Принципиальным для Кузькина является и то, что живое присутствие в жизни предполагает укорененность в конкретности ее наличного бытия. Поэтому он не мыслит умозрительными абстракциями и не усматривает ценность мысли в ней самой. Мышление Кузькина узнает себя в том, что Бертольд Брехт называл «грубой мыслью» («Plumpes Denken») — в мысли, глубоко причастной правде жизни, народным устоям, в мысли перформативной, т.е. сращенной с действием. «Грубым» является и материал его созданных из хлебного мякиша экспрессивных скульптур — ведь хлеб субстанционален жизни, ведь лепка из мякиша суть народная практика, а вылепленный из этого материала объект значим не столько сам по себе, сколько означенным здесь является процесс его производства. И он, действительно, значим, так как, позаимствованная из практик российских тюрем, лепка из мякиша не принадлежит к искусству как автономной и высокой сфере. Напротив, такая практика, привнесенная в художественный контекст, профанирует его в том смысле, какой вкладывал в это понятие Джорджо Агамбен — искусство десакрализуется, выходит из сферы избранного культурного и рыночного потребления.
И, чтобы непреодоленная объектность этих работ, как и непреодоленность их институциональной репрезентации не вводила в заблуждение, Кузькин их повторно профанирует, используя прием, который вновь вызывает в памяти практику и теорию Брехта — «эффект отчуждения» («Verfremdungseffekt»). Как в «эпическом театре», действие в котором намеренно прерывалось, нарушая художественную условность театрального зрелища, так и у Кузькина: его скульптурные объекты могут экспонироваться вместе с документацией его акций. В одной из них он лепит мякишные фигурки вместе с заключенными красноярского СИЗО («Люди», 2011), а в другой он продает их в подземном переходе под Каширским шоссе «за цену, которую предложат сами покупатели» («И Чубайс», 2012). Отсюда инфраструктура искусства, гарантирующая работам художественный статус, оказывается не приоритетным, а лишь одним из возможных контекстов их бытования.
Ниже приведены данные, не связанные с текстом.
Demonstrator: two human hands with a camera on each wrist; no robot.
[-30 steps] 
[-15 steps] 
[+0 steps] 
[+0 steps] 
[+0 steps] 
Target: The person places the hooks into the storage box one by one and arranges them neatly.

Отчужденное, прошедшее через профанацию произведение возвращается в сферу человеческого пользования, возвращается в жизнь.
Так, подобно тому, как освобождает Кузькин свое Я от всего, что не есть жизнь, то же он проделывает и со своими работами. Ведь Я и его творение не могут пребывать в разных измерениях: автор для Кузькина неотделим от своего творчества. Именно это наделяет его правом говорить от имени жизни и, выйдя из замкнутого кружка посвященных, приобщиться к традиции паррезии — пришедшей к нам из древнегреческой полисной демократии, лишенной риторических ухищрений, идущей из народных толщь, прочувственно искренней, прямой и бесстрашной публичной речи. Эта речь, слетающая с острия актуальности, призвана напоминать, что настоящее и его несовершенства суть производное от прошлого с его ложью и страхом, как и призвана она мобилизовывать надеждой на лучшее будущее, которая есть единственное, что может служить оправданием «здесь-и-сейчас» («Дар забвения или Формула пустого мира», 2019).